Bentornati ad Affittopoli: se speravate
che qualcosa potesse cambiare in Italia, oggi siete
serviti. Dai radicali ai Comunisti italiani, dall’Udc a Rifondazione, ecco i partiti che
non hanno il problema del mutuo da pagare

Quaranta euro al mese, anzi per l’esattezza 41 euro e 39 centesimi al mese per un appartamento di cento metri in un quartiere centrale di Milano. Bentornati ad Affittopoli: se speravate che qualcosa potesse cambiare in Italia, oggi siete serviti. Dai radicali ai Comunisti italiani, dall’Udc a Rifondazione, ecco i partiti che non hanno il problema del mutuo da pagare. Al massimo un canone mensile, che però costa poco più di cappuccino e brioche. E se la maggior parte degli italiani da qualche tempo a questa parte guarda con terrore al rialzo dei tassi d’interesse, tranquillizzatevi: i partiti politici evidentemente non hanno questo problema. Il Comune di Milano offre loro sedi di lusso a prezzi ridicoli.

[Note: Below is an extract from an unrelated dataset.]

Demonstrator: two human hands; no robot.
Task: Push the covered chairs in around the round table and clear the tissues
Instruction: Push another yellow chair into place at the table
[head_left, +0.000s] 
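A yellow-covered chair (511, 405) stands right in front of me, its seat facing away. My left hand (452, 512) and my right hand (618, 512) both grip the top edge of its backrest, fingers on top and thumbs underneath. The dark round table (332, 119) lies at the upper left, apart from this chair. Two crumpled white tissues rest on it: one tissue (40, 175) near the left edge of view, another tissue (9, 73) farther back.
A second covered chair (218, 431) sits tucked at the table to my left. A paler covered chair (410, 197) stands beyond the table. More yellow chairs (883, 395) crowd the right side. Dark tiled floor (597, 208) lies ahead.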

Si chiude il problema della casa, anche se così si rischia di aprire un nuovo casotto. Non è l’unica brutta notizia del genere, per la verità, che arriva oggi dal Palazzo. C’è il moralista Di Pietro che viene scoperto «abusivo» alla Camera e poi condonato a spese dello Stato (che dirà il suo amico Grillo?). C’è la storia divertente del ministero dell’Agricoltura che chiede il 5 per mille e trova il consenso di appena otto contribuenti. E soprattutto c’è la certezza che gli annunciati tagli alle comunità montane e agli enti locali si sono trasformati in una clamorosa retromarcia, con il ministro Santagata che ulula: «È una farsa». Esatto, è una farsa. Tanto per dire: a Milano c’è un inquilino privilegiato che da 14 anni paga 100 euro al mese. 14 anni, capite?Unneonato fa tempo ad andare al liceo in 14 anni. E qui, invece, non cambia nulla.

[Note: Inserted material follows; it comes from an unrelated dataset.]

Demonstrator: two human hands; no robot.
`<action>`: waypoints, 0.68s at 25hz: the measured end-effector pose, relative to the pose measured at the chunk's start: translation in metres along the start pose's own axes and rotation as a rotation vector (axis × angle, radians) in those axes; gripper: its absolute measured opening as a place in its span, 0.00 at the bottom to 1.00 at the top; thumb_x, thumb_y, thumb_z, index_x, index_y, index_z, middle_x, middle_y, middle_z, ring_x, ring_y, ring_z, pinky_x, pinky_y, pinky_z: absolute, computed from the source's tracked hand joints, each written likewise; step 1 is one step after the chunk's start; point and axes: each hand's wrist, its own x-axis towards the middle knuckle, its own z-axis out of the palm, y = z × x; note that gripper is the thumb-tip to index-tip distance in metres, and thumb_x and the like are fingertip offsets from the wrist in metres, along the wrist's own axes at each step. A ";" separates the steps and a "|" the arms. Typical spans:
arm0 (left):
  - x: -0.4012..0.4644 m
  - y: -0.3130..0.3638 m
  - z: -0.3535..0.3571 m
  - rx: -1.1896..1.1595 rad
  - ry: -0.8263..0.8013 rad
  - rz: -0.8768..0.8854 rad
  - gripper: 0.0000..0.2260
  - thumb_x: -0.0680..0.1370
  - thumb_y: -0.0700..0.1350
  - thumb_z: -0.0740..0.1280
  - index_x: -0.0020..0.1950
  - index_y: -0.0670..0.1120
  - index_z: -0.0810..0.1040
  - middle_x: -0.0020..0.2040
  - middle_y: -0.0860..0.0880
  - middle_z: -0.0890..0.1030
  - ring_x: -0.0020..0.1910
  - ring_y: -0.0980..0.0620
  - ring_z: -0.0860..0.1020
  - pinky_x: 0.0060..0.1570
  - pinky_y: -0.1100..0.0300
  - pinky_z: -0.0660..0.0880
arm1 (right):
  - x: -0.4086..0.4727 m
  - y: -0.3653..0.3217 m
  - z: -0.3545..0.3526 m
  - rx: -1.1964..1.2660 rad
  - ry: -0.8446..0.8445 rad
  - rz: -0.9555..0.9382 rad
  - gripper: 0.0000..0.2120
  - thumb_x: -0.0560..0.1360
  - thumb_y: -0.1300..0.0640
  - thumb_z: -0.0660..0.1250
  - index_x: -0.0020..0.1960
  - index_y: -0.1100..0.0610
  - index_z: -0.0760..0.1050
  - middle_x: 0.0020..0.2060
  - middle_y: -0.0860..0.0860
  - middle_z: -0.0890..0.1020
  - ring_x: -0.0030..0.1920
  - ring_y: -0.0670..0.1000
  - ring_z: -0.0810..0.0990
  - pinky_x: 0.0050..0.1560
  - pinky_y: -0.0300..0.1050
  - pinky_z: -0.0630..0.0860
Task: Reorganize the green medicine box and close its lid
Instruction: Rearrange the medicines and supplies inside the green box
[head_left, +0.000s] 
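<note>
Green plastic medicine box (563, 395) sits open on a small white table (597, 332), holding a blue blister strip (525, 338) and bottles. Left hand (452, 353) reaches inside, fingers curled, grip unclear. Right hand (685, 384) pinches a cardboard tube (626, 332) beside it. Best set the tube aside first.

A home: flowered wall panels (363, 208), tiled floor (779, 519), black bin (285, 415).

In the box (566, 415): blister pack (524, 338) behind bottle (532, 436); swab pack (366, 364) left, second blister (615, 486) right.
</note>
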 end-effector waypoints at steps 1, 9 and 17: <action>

Ma vi pare? Come se non bastasse adesso ci aggiungono pure la presa in giro della trasparenza. Prendete il caso di Milano: annunciano che gli elenchi di chi affitta le case del Comune saranno resi pubblici, ma poi, di fatto, non rendono pubblico un beato nulla: né nomi, né numeri, né dati, né cifre. Quello che leggete in queste pagine lo hanno scovato i nostri cronisti, girando portone per portone. Alla faccia della trasparenza. E a proposito di farsa.